■ WHAT TO WORK ON ■
Using the data beneath this instruction, retype only the lines from the one that contains "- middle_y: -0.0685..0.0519" down to the one that contains "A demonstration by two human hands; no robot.", both included, exactly as they appear.
*** Begin section ***
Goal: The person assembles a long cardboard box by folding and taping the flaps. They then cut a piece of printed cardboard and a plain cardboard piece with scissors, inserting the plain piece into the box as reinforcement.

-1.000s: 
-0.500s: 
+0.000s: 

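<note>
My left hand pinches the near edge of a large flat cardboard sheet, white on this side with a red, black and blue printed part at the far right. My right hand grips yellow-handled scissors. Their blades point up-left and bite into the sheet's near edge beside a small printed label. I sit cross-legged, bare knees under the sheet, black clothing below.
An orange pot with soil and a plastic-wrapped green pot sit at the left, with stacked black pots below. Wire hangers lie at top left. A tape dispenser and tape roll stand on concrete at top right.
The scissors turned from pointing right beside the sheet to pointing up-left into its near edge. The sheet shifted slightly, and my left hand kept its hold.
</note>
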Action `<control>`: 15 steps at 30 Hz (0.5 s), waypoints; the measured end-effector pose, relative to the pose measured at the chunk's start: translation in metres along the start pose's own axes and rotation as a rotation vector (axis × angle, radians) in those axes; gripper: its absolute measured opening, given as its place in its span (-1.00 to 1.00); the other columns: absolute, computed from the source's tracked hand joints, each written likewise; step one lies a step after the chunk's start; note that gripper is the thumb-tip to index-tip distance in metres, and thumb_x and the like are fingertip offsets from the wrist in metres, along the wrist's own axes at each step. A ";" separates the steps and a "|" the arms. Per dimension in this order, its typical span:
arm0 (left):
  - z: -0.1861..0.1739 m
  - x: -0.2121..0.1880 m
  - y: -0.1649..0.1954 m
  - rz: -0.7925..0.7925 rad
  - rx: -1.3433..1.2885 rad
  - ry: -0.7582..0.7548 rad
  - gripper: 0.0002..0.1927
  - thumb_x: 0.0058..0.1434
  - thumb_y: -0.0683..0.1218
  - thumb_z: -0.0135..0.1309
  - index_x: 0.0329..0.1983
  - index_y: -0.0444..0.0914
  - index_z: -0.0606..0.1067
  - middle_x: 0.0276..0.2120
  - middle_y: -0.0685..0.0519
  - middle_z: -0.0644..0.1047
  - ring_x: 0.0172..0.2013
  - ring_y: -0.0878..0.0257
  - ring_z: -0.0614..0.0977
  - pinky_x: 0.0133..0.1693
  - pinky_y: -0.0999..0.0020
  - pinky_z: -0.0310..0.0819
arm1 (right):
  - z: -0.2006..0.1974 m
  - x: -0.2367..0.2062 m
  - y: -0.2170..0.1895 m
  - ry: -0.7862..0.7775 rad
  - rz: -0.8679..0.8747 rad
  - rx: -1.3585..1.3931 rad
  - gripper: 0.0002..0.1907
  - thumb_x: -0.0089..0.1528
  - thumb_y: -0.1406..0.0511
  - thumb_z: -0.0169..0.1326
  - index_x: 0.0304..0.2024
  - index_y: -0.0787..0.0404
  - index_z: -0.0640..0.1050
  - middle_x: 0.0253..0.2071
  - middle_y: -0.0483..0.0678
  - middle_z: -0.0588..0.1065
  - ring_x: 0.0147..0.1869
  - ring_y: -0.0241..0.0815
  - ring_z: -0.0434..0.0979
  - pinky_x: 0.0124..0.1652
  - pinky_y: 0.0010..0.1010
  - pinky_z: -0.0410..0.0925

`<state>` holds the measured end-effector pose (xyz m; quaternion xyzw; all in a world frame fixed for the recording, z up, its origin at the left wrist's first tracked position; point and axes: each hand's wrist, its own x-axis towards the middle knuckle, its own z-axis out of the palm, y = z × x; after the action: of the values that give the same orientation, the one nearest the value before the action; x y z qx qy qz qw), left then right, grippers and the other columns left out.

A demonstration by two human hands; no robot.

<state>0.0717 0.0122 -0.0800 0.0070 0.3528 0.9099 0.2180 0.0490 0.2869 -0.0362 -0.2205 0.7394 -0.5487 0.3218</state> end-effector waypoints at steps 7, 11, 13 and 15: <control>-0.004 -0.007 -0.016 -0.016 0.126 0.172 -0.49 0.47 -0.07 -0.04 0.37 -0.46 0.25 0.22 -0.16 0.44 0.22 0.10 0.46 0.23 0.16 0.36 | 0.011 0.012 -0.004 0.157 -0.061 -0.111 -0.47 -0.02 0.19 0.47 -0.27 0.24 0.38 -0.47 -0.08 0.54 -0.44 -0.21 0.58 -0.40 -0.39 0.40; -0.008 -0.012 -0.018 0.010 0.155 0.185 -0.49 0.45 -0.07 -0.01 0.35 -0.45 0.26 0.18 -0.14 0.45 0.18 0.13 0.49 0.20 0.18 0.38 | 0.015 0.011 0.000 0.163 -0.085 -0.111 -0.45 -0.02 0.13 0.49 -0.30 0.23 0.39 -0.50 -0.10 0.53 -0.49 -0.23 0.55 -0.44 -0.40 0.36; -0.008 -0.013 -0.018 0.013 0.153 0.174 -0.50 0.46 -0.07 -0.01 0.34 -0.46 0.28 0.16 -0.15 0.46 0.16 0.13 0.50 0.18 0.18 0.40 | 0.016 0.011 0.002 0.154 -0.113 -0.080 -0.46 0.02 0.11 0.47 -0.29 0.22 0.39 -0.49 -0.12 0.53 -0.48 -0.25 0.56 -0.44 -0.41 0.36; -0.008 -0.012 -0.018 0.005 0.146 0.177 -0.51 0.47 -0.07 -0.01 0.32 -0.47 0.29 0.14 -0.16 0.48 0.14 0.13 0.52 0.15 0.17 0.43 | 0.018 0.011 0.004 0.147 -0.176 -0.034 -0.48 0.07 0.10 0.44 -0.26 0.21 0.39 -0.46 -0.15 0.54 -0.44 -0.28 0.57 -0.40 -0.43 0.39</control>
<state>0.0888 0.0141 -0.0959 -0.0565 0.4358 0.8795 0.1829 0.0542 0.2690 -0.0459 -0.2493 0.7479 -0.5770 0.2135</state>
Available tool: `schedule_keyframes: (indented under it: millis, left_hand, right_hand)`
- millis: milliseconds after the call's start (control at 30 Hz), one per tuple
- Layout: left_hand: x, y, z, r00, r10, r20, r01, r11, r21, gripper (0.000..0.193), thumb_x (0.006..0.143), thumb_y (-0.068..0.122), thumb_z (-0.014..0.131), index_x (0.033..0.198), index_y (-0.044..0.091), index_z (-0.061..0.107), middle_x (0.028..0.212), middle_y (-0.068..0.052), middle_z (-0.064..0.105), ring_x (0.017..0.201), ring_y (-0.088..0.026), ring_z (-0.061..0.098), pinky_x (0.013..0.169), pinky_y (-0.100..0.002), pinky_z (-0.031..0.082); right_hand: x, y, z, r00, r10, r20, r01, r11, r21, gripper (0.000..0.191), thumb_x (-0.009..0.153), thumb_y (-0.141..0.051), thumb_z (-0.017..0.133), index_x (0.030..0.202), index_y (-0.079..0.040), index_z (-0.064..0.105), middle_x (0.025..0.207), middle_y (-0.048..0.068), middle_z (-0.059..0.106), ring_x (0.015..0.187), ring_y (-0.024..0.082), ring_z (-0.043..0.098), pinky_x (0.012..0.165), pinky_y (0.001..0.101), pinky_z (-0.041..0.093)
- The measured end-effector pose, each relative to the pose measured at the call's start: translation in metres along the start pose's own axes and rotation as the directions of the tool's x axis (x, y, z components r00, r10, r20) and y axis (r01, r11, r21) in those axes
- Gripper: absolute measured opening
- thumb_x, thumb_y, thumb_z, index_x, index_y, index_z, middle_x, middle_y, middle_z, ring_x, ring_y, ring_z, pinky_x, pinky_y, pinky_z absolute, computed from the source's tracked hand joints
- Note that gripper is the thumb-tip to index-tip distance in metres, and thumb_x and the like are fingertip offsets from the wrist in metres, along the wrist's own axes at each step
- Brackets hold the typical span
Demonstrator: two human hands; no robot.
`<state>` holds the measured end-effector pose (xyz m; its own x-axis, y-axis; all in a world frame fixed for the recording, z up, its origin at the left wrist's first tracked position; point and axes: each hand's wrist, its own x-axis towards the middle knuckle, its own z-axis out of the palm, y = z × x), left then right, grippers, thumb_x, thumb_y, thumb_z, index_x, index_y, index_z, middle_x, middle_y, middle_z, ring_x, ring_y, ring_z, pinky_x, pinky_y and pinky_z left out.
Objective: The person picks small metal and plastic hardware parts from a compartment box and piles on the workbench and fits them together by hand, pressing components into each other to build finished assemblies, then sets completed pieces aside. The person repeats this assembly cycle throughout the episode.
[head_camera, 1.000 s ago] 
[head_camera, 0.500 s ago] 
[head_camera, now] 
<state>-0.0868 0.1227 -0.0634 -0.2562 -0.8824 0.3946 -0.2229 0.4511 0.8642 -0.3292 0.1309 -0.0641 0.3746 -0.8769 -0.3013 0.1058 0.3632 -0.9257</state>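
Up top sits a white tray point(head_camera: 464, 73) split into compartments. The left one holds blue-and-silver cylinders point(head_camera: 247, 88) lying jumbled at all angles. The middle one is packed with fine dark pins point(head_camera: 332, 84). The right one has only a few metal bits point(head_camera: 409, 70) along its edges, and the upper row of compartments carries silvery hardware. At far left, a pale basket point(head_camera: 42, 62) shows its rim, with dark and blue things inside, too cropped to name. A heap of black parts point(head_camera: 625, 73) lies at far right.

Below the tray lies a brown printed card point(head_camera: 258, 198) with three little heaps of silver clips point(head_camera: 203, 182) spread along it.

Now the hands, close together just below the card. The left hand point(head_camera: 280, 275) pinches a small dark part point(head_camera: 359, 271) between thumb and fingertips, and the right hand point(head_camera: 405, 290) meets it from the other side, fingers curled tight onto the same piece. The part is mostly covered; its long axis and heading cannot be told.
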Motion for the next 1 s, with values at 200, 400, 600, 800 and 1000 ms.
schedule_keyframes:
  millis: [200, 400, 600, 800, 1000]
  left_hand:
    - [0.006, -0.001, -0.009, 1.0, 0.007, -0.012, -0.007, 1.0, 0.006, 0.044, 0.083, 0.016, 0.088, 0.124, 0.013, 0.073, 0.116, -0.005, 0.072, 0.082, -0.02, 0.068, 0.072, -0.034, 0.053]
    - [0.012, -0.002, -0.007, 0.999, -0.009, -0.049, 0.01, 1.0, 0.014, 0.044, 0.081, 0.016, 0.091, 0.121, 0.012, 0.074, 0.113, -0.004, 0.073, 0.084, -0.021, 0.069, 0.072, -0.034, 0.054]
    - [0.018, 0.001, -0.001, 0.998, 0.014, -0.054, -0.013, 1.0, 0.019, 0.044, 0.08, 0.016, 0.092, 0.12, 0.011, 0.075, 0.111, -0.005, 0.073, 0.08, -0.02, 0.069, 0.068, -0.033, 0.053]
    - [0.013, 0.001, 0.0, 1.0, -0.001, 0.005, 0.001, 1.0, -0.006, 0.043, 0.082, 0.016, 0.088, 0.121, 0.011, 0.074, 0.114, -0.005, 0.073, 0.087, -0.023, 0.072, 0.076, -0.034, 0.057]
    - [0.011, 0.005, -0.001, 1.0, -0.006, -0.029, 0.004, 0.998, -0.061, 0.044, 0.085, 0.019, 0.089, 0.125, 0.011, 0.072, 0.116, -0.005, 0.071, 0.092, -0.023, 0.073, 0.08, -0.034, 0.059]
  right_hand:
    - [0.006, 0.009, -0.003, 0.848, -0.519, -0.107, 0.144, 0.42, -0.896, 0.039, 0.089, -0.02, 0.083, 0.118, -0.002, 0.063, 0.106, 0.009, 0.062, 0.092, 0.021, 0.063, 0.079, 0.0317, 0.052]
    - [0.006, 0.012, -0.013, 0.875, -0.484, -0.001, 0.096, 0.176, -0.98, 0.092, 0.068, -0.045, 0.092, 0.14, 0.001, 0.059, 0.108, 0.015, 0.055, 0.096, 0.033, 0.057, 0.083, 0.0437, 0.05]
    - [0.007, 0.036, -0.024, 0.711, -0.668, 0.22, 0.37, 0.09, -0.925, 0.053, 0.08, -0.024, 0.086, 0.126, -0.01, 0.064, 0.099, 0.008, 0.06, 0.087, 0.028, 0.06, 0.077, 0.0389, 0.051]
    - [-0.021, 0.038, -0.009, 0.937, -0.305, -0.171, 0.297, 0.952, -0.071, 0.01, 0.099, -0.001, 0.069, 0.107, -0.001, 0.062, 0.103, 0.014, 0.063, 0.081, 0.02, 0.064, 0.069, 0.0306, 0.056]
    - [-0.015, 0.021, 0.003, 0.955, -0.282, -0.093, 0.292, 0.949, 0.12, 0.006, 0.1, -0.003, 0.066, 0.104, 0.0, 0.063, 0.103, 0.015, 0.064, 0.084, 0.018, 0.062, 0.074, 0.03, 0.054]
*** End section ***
■ RESPONSE TO THE EXERCISE ■
  - middle_y: -0.0685..0.0519
  - middle_z: -0.0644..0.1047
  - ring_x: 0.0172..0.2013
  - ring_y: -0.0878..0.0257
  - ring_z: -0.0614..0.0977
  - pinky_x: 0.0133..0.1693
  - pinky_y: -0.0999..0.0020
  - pinky_z: -0.0310..0.0819
arm1 (right):
  - z: -0.2006..0.1974 m
  - x: -0.2367..0.2062 m
  - y: -0.2170..0.1895 m
  - ry: -0.7862..0.7775 rad
  - rz: -0.8679..0.8747 rad
  - rx: -1.3585..1.3931 rad
  - gripper: 0.0002..0.1907
  - thumb_x: -0.0089..0.1528
  - thumb_y: -0.1406..0.0511
  - thumb_z: -0.0169..0.1326
  - index_x: 0.0304..0.2024
  - index_y: -0.0787..0.0404
  - index_z: -0.0640..0.1050
  - middle_x: 0.0253..0.2071
  - middle_y: -0.0483..0.0678
  - middle_z: -0.0588..0.1065
  - ring_x: 0.0147..0.1869
  - ring_y: -0.0241..0.0815
  - ring_z: -0.0434..0.0979
  - pinky_x: 0.0124..0.1652
  - pinky_y: 0.0010..0.1010
  - pinky_z: -0.0410..0.0925

`<state>` holds the measured end-effector pose (xyz m; quaternion xyzw; all in a world frame fixed for the recording, z up, its origin at the left wrist's first tracked position; point and axes: each hand's wrist, its own x-axis towards the middle knuckle, its own z-axis out of the palm, y = z × x; after the action: of the values that give the same orientation, the one nearest the value before the action; x y z qx qy qz qw), left then right, grippers and the other columns left out.

A demonstration by two human hands; no robot.

That concludes the response.